A software architecture is a complex entity that has thus far avoided description in a simple one-dimensional fashion. The analogy with building architecture, if not taken too far, proves illuminating. There is no single rendition of a building architecture. Instead, there are many: The room layouts, the elevation drawings, the electrical diagrams, the plumbing diagrams, the ventilation diagrams, the traffic patterns, the sunlight and passive solar views, the security system plans, and many others. Which of these views is the architecture? None of them. Which views convey the architecture? All of them.

So it is with software architecture. As long as ago as 1974, Parnas observed that software comprises many structures, which he defined as a partial description of a system showing it as a collection of parts and showing some relations between the parts [Parnas 74]. This definition largely survives in architecture papers today. Parnas identified several structures prevalent in software. A few were fairly specific to operating systems (such as the structure that defines what process owns what memory segment) but others are more generic and broadly applicable. These include the module structure (the units are work assignments, the relation is "is a part of" or "shares part of the same secret as"), the uses structure (the units are programs, and the relation is "depends on the correctness of"), and the process structure (the units are processes, and the relation is "gives work to").

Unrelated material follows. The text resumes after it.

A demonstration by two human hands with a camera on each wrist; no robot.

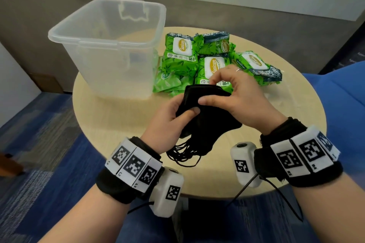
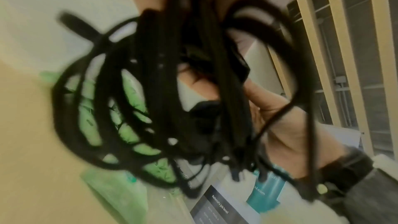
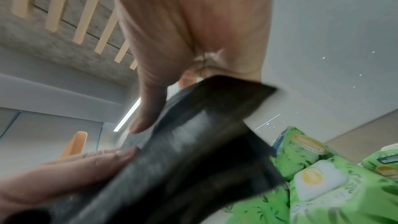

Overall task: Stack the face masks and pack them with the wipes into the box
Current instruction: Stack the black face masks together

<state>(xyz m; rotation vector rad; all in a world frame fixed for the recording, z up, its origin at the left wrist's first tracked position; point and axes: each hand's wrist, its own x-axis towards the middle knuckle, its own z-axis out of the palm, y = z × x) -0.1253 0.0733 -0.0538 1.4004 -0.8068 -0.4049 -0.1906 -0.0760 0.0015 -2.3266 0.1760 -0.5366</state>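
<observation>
A bunch of black face masks (image 1: 207,116) is held above the round table, with the ear loops (image 1: 183,154) dangling toward me. My left hand (image 1: 173,122) grips the bunch from the left, thumb on top. My right hand (image 1: 233,96) pinches its far edge from the right, thumb across the top. The left wrist view is filled with the blurred ear loops (image 2: 163,101). In the right wrist view the masks (image 3: 193,151) run between my thumb and fingers. Several green wipes packs (image 1: 207,59) lie heaped behind the hands. The clear plastic box (image 1: 110,45) stands empty at the back left.
The beige table (image 1: 110,130) has bare surface in front of the box and to the right of the hands. Blue carpet lies to the left, and a blue chair (image 1: 339,92) stands at the right.
</observation>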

More recently, Philippe Kruchten of the Rational Corporation wrote a compelling paper describing four main views of software architecture that can be used to great advantage in system-building, plus a distinguished fifth view that ties the other four together—the so-called "four plus one" approach to architecture [Kruchten 95]. The logical view primarily supports behavioral requirements—the services the system should provide to its end users. Designers decompose the system into a set of key abstractions, taken mainly from the problem domain. These abstractions are objects or object classes that exploit the principles of abstraction, encapsulation, and inheritance. In addition to aiding functional analysis, decomposition identifies mechanisms and design elements that are common across the system.

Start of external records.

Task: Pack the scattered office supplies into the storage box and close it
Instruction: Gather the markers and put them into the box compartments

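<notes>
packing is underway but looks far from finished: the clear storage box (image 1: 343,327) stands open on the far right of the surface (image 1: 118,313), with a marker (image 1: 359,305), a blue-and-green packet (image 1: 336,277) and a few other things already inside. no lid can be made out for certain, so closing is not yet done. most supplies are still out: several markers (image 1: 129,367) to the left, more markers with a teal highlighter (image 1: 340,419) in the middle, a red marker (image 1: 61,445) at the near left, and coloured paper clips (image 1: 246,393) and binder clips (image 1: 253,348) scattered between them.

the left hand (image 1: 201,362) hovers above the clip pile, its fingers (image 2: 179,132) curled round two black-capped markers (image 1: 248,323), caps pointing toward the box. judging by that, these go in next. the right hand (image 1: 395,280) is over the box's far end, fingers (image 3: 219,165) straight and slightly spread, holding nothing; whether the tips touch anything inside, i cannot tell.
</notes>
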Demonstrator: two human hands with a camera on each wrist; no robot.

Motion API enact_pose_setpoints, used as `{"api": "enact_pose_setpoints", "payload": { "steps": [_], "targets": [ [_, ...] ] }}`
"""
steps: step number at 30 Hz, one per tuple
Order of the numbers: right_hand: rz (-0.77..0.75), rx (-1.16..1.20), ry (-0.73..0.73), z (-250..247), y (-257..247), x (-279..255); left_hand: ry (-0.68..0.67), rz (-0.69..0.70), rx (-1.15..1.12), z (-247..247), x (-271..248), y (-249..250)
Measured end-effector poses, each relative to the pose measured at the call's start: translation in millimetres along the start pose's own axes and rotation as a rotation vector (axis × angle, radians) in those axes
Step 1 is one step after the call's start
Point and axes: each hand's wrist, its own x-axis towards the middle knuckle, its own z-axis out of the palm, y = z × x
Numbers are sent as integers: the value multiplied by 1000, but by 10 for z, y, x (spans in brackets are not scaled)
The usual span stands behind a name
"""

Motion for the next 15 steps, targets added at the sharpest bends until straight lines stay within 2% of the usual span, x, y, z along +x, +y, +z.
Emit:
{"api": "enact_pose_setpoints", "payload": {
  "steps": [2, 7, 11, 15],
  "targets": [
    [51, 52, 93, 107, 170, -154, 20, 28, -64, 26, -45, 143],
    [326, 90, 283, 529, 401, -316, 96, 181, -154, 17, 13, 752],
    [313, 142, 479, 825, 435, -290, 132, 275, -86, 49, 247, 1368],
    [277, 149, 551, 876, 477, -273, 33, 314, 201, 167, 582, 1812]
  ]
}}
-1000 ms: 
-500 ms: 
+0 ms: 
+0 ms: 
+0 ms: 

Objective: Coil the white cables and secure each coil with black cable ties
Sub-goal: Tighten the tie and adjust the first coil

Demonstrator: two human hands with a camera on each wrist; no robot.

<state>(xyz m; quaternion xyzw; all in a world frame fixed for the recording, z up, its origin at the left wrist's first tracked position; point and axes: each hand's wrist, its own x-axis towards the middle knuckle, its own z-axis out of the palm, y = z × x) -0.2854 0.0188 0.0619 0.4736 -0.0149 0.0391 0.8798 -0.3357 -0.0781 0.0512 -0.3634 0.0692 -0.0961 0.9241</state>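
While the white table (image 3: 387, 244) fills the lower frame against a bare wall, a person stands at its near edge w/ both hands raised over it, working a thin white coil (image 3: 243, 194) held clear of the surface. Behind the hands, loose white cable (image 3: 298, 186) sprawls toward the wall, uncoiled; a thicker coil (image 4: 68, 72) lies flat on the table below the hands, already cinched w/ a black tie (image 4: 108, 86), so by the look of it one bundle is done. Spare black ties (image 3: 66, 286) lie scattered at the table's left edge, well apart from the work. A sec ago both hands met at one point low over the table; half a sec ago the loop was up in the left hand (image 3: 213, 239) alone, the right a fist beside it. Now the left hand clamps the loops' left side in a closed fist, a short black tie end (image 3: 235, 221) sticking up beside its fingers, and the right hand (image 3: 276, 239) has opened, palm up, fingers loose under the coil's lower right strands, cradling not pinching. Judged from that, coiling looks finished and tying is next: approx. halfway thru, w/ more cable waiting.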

The process view takes into account some requirements such as performance and system availability. It addresses concurrency and distribution, system integrity, and fault tolerance. The process view also specifies which thread of control executes each operation of each class identified in the logical view. The process view can be seen as a set of independently executing logical networks of communicating programs ("processes") that are distributed across a set of hardware resources, which in turn are connected by a bus or local area network or wide area network. The development view focuses on the organization of the actual software modules in the software-development environment. The units of this view are small chunks of software—program libraries or subsystems—that can be developed by one or more developers. The development view supports the allocation of requirements and work to teams, and supports cost evaluation, planning, monitoring of project progress, and reasoning about software reuse, portability, and security. It is the basis for establishing a line of product. The physical view takes into account the system's requirements such as system availability, reliability (fault tolerance), performance (throughput), and scalability. This view maps the various elements identified in the logical, process, and development views—networks, processes, tasks, and objects—onto the processing nodes. Finally, Kruchten prescribes using a small subset of important scenarios—instances of use cases—to show that the elements of the four views work together seamlessly. This is the "plus one" view, redundant with the others but serving a distinct purpose.

At about the same time, Dilip Soni, Robert Nord, and Christine Hofmeister of Siemens Corporate Research made a similar observation about views of architecture they observed in use in industrial practice [Soni 95]. They wrote that the conceptual view describes the system in terms of its major design elements and the relationships among them. The module interconnection view encompasses two orthogonal structures: functional decomposition and layers . The execution view describes the dynamic structure of a system. Finally, the code view describes how the source code, binaries, and libraries are organized in the development environment.

In 1995, the authors of the seminal book on design patterns (Gamma, Helms, Johnson, and Vlissides) wrote the following:

An object-oriented program's runtime structure often bears little resemblance to its code structure. The code structure is frozen at compile-time; it consists of classes in fixed inheritance relationships. A program's runtime structure consists of rapidly changing networks of communicating objects. In fact, the two structures are largely independent. Trying to understanding one from the other is like trying to understand the dynamism of living ecosystems from the static taxonomy of plants and animals, and vice versa [Gamma 95].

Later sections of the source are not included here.